• **TASK OBJECTIVE**
Every line of the data below must be output exactly, with images left out.

════════════════════

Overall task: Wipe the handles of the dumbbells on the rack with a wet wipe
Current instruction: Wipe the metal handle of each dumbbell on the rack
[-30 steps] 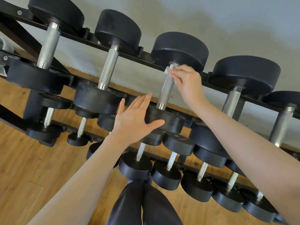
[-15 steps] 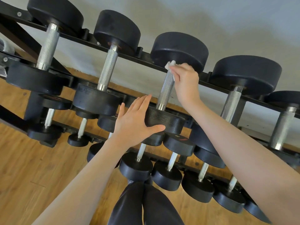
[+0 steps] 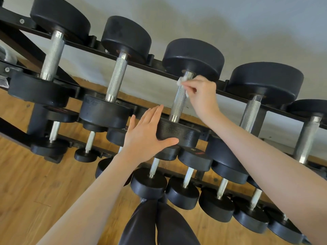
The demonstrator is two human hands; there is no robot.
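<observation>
Several black dumbbells with knurled silver handles lie on the top tier of a black rack (image 3: 99,48). My right hand (image 3: 201,96) pinches a small white wet wipe (image 3: 181,81) against the far end of the third dumbbell's handle (image 3: 178,103), just under its rear head. My left hand (image 3: 146,135) lies flat with straight fingers on the near head (image 3: 178,133) of that same dumbbell, thumb along its front rim. Part of the wipe is hidden by my fingers.
Neighbouring handles stand left (image 3: 116,76) and right (image 3: 249,112) of the one being wiped. Lower tiers hold several smaller dumbbells (image 3: 182,191). A wooden floor (image 3: 35,191) lies below, a grey wall (image 3: 230,29) behind, and dark-clad legs (image 3: 159,223) show at the bottom.
My right hand has shifted slightly around the top end of the handle with the wipe. My left hand has stayed on the near head.
</observation>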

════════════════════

• **RESULT FOR THIS TASK**
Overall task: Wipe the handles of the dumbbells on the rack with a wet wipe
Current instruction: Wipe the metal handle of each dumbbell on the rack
[-30 steps] 
[-15 steps] 
[+0 steps] 
The demonstrator is two human hands; there is no robot.
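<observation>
Several black dumbbells with knurled silver handles lie on the top tier of a black rack (image 3: 99,48). My right hand (image 3: 201,96) pinches a small white wet wipe (image 3: 181,81) against the far end of the third dumbbell's handle (image 3: 178,103), just under its rear head. My left hand (image 3: 146,135) lies flat with straight fingers on the near head (image 3: 178,133) of that same dumbbell, thumb along its front rim. Part of the wipe is hidden by my fingers.
Neighbouring handles stand left (image 3: 116,76) and right (image 3: 249,112) of the one being wiped. Lower tiers hold several smaller dumbbells (image 3: 182,191). A wooden floor (image 3: 35,191) lies below, a grey wall (image 3: 230,29) behind, and dark-clad legs (image 3: 159,223) show at the bottom.
My right hand has shifted slightly around the top end of the handle with the wipe. My left hand has stayed on the near head.
</observation>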

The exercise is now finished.